In any case, it is not apparent, and Tek-Lite has not endeavored to explain, exactly how the IG report takes issue with, or is even relevant to, the agency's actions under the solicitation in question. The report expressly agrees with our prior decisions holding that as a general matter clause M24 is consistent with the Federal Acquisition Regulation (FAR) policy requiring agencies to provide financial incentives to encourage submission of VECPs, FAR Sec. 48.102, and with other statutory and regulatory requirements. See Tek-Lite, Inc., B-230298.5, supra.
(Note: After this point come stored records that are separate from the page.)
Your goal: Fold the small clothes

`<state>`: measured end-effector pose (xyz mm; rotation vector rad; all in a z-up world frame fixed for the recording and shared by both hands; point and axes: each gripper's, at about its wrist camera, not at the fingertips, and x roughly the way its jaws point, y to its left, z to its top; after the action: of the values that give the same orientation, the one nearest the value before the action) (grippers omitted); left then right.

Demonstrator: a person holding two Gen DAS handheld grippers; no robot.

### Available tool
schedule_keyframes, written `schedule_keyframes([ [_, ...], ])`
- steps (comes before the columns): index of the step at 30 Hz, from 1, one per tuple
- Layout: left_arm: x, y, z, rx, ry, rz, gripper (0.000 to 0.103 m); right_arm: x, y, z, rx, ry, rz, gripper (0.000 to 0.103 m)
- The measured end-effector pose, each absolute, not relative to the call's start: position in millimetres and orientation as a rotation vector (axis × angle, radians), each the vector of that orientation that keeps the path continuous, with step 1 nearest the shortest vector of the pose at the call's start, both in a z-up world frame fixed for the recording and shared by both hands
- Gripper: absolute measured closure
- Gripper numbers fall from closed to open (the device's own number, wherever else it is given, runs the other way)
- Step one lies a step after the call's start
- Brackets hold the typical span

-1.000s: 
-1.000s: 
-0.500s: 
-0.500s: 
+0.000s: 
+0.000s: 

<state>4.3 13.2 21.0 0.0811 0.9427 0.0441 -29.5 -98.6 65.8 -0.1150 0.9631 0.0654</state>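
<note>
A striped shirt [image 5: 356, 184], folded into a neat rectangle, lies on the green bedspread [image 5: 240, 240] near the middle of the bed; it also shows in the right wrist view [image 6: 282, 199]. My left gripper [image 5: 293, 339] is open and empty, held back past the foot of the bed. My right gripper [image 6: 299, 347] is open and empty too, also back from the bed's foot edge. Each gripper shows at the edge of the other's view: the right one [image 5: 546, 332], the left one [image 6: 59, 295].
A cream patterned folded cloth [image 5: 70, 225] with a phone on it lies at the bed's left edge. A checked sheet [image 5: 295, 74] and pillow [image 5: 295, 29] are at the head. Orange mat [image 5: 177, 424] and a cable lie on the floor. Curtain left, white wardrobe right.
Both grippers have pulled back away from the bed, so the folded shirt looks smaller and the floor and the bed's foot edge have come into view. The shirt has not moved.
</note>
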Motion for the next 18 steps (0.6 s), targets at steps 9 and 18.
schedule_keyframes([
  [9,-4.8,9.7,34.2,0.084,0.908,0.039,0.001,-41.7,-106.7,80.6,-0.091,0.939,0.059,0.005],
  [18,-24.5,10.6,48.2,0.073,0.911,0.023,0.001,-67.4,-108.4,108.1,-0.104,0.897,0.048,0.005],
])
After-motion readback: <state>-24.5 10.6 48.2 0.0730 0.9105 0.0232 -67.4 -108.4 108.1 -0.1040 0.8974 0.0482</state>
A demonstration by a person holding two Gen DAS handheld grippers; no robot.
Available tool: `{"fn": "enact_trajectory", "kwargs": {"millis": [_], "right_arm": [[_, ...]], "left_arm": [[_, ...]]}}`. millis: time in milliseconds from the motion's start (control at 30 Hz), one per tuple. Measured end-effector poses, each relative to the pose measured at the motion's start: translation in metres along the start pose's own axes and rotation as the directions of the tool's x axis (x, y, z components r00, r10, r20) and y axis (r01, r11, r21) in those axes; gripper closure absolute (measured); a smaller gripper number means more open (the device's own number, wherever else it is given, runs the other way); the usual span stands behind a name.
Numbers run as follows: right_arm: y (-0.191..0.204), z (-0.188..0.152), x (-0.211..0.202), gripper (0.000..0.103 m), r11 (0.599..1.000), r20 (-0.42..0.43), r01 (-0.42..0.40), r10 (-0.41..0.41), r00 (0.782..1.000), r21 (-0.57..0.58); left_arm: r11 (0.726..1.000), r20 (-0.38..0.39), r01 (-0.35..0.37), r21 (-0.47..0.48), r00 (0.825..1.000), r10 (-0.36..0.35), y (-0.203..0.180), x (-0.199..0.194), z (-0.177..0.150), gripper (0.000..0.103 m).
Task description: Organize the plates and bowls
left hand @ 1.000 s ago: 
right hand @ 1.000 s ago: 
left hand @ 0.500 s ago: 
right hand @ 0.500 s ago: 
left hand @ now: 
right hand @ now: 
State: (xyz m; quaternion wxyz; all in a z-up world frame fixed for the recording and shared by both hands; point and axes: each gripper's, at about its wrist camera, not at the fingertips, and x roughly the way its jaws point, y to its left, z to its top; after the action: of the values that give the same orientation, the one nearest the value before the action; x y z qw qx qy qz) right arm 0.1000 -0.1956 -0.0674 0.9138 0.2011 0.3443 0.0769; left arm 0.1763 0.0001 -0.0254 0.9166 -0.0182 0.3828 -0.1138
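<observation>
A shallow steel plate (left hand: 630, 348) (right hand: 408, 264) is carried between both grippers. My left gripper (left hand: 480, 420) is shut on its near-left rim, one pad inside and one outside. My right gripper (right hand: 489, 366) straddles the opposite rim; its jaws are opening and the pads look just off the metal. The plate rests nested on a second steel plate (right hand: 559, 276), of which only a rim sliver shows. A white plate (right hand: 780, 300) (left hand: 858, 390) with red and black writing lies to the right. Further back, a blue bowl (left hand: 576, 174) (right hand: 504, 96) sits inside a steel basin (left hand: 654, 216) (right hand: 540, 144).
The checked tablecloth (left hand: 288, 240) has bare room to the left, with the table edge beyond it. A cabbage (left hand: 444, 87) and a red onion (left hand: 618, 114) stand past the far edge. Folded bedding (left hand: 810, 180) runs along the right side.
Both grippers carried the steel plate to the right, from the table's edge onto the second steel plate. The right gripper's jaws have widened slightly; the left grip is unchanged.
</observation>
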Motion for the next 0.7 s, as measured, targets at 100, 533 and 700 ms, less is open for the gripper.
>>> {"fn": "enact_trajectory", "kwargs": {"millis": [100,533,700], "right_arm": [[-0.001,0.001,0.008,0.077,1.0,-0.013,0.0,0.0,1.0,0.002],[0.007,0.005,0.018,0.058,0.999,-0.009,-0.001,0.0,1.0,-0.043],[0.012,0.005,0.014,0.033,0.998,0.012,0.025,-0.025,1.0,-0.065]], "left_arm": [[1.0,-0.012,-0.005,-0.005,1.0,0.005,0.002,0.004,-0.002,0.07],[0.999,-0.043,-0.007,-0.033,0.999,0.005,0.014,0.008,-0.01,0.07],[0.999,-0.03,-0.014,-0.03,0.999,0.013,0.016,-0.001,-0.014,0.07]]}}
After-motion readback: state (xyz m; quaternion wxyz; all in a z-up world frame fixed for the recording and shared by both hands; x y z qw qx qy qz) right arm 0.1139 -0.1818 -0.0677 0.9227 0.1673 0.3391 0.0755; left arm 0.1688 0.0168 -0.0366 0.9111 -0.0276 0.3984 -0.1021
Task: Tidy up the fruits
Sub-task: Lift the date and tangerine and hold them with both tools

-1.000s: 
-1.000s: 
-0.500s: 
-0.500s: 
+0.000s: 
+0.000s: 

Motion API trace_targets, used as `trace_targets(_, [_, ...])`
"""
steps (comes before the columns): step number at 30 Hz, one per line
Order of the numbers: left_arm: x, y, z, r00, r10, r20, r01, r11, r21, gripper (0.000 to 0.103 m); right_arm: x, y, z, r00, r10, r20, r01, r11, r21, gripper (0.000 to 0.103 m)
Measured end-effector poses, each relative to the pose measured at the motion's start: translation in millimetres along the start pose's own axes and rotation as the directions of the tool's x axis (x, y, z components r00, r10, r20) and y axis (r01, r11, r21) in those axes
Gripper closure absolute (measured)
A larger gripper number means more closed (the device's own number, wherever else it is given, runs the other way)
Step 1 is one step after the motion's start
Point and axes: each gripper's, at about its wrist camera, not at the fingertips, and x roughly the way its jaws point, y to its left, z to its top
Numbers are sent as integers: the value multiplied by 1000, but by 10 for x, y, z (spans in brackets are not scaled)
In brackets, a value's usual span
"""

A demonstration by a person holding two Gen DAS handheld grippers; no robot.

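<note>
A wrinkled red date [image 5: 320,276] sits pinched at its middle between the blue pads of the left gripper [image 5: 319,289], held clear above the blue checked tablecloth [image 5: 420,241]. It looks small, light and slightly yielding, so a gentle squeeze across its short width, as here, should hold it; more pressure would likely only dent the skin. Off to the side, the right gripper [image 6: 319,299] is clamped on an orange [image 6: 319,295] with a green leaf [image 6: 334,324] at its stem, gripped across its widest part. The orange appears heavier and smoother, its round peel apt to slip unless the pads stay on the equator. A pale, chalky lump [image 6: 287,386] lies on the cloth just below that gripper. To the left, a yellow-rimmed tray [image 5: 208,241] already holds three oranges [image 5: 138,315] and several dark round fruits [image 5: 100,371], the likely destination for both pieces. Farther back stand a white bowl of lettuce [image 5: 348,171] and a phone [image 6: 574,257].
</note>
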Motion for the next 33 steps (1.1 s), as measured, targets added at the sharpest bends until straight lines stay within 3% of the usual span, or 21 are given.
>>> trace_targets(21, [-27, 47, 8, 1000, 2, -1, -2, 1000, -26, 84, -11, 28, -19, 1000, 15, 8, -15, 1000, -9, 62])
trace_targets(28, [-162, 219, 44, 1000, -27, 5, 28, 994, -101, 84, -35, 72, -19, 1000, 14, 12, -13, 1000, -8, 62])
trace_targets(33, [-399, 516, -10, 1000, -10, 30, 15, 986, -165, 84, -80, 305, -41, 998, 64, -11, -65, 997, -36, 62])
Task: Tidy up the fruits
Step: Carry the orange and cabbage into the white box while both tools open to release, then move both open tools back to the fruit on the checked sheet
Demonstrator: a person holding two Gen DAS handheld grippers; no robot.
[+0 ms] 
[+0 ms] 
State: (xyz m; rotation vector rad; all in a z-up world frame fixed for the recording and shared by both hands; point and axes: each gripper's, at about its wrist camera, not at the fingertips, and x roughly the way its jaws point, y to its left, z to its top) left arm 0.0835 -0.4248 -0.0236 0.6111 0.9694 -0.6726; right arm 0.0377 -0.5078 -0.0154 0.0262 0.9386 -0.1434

The report does cite a prior solicitation under which DLA applied an evaluation factor to the full quantity of VECP items offered by Tek Lite even though no royalties would be payable for an initial quantity of the units (because the development costs paid to the developer of the VECP would be offset against the royalties otherwise payable), and expresses the view that this application of the M24 evaluation factor did not reflect the cost savings of Tek-Lite's proposal. However, DLA agreed, in response to a Tek-Lite protest on this ground (B-230298.3), to resolve this deficiency by applying the evaluation factor only to items on which royalties actually will be paid. Tek-Lite's current protest did not allege, and we thus have no reason to believe, that the agency did otherwise here.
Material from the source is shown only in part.